IkarisOne wrote:Republicans are certainly lockstep, but it's the real conservatives who've been sounding the alarms about imperial overreach post-9/11. You can agree or disagree with conservatives, but don't lump them in with boot-licking coward Republicans, who are only conservative when it's convenient. Look at the massive metastasis of the Federal gov't the past 8 years- that's Republican, and not even remotely conservative.
THIS.
Republicans ≠ conservatives. It's been over a decade since that was even remotely true, and real conservatism has been on the wane since the 60's. Both parties used to have an ideological spread of sorts. If anything, conservatism is an extremely silent and ineffective bloc of the Democratic party now...what little of it hasn't gone into total hibernation or extinction. Small-gov't, slightly libertarian bent, states rights, hands-off economic policy, stodgier values but generally look the other way on regulating the lives of people not like them. Exactly who does that even describe anymore? Has that even been an extant half of the opposing political spectrum since the New Deal was active and before EVERYONE started feeding from the trough of the military-industrial complex? Conservatism is
historical. It's not present in politics. Illiberal is more like it...and that doesn't solve the problem that true liberalism is dead too and replaced by I-don't-quite-know-what-and-neither-do-the-Democrats.

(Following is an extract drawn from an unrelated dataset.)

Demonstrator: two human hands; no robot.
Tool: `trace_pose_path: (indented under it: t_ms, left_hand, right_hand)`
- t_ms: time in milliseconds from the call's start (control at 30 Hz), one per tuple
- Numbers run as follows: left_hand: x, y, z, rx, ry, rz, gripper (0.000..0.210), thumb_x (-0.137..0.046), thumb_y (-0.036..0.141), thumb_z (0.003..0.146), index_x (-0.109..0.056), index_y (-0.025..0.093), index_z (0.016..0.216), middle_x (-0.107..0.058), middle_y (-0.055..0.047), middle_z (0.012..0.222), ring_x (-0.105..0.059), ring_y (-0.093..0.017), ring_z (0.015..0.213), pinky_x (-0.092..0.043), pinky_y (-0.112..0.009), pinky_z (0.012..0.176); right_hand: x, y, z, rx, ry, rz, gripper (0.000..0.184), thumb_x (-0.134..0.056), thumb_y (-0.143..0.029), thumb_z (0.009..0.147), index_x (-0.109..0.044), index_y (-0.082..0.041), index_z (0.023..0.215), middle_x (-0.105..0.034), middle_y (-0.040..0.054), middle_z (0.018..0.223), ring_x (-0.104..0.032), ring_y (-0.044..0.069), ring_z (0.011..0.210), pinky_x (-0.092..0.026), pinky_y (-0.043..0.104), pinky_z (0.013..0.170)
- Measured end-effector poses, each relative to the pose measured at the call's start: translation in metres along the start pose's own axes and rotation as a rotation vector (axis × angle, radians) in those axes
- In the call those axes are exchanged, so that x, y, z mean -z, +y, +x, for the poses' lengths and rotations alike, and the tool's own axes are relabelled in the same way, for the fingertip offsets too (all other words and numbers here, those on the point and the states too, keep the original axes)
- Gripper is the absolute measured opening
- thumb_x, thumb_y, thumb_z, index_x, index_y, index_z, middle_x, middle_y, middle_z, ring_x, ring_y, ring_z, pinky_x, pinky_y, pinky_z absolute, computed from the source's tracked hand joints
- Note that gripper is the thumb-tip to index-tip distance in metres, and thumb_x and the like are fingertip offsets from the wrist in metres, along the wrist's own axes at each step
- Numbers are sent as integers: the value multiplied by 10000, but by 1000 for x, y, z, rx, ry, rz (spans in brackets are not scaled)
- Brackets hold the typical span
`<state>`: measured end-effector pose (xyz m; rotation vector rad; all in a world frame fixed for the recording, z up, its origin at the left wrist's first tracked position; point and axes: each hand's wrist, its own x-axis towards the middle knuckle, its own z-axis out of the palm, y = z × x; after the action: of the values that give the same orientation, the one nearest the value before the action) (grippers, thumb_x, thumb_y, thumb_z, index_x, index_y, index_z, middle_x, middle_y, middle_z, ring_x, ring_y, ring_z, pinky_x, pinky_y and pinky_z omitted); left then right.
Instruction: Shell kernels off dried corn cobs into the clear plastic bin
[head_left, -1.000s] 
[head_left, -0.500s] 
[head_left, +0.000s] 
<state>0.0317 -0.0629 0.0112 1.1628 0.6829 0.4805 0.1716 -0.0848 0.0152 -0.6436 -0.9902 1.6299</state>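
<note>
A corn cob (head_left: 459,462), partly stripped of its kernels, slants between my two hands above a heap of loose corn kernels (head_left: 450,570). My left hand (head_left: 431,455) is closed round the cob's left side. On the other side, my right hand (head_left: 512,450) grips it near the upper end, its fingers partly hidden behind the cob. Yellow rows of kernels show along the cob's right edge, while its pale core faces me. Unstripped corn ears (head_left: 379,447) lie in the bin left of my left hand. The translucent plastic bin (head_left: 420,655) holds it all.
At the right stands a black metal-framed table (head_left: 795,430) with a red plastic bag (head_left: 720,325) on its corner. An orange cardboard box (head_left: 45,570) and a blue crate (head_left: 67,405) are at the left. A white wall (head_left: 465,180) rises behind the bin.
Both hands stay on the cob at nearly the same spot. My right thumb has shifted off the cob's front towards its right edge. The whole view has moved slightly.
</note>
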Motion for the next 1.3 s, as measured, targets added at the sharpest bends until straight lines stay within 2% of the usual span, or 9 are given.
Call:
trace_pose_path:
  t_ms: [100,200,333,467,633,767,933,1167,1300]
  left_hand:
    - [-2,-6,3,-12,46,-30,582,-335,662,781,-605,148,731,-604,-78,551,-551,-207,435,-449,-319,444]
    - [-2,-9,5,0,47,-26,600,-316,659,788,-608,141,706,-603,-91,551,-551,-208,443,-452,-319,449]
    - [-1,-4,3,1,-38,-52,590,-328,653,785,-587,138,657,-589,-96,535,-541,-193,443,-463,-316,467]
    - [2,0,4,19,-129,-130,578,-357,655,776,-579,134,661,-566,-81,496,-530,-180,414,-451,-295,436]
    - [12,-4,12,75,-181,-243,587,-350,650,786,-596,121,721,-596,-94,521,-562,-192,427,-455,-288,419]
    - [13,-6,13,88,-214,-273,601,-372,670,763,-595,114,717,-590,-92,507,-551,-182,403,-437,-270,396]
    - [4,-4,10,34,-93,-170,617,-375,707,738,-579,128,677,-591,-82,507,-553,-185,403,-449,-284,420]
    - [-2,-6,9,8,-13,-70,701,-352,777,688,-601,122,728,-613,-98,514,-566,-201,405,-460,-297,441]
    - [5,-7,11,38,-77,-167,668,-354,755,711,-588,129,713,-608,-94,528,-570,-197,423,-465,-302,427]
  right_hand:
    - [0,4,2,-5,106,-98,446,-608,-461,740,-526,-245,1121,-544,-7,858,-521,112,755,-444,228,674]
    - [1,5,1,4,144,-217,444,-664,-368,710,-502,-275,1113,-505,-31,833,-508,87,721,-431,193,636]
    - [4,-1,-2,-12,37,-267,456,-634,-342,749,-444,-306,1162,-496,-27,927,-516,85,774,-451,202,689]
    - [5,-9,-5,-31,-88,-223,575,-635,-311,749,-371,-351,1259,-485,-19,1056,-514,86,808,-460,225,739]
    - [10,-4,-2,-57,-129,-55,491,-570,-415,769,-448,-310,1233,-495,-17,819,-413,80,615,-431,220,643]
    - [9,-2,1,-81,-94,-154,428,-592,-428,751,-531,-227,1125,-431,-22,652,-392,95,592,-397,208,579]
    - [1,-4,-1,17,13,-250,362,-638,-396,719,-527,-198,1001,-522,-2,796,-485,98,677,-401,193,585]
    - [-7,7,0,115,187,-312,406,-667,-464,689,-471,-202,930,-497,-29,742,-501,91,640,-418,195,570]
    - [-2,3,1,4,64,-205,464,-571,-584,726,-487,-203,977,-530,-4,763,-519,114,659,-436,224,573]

The Republicans are something else entirely...reactionary, yes. And philosophically aligned in a much scarier and more radical place than what we even traditionally associate the radical left with. I'll leave it to someone else to define that since I'm not much fascinated with theory. But it's not like the political spectrum is extremes on a straight line. It's extremes on a curved line that peels back on itself...a broken circle. Radical left and radical right sit right next to each other. They unite at a gap in the circle that's only tenuously broken. When opposition to the right is defined as polarized left, it's self-serving because they ARE the same thing. Framing politics in that context does make it a choice between sames at the extreme. It was shaped that way by
design. And the way the party affiliations are broken with true conservatism and true liberalism being virtually extinct, pretty much either choice does border on the extremes of that not-quite-closed circle.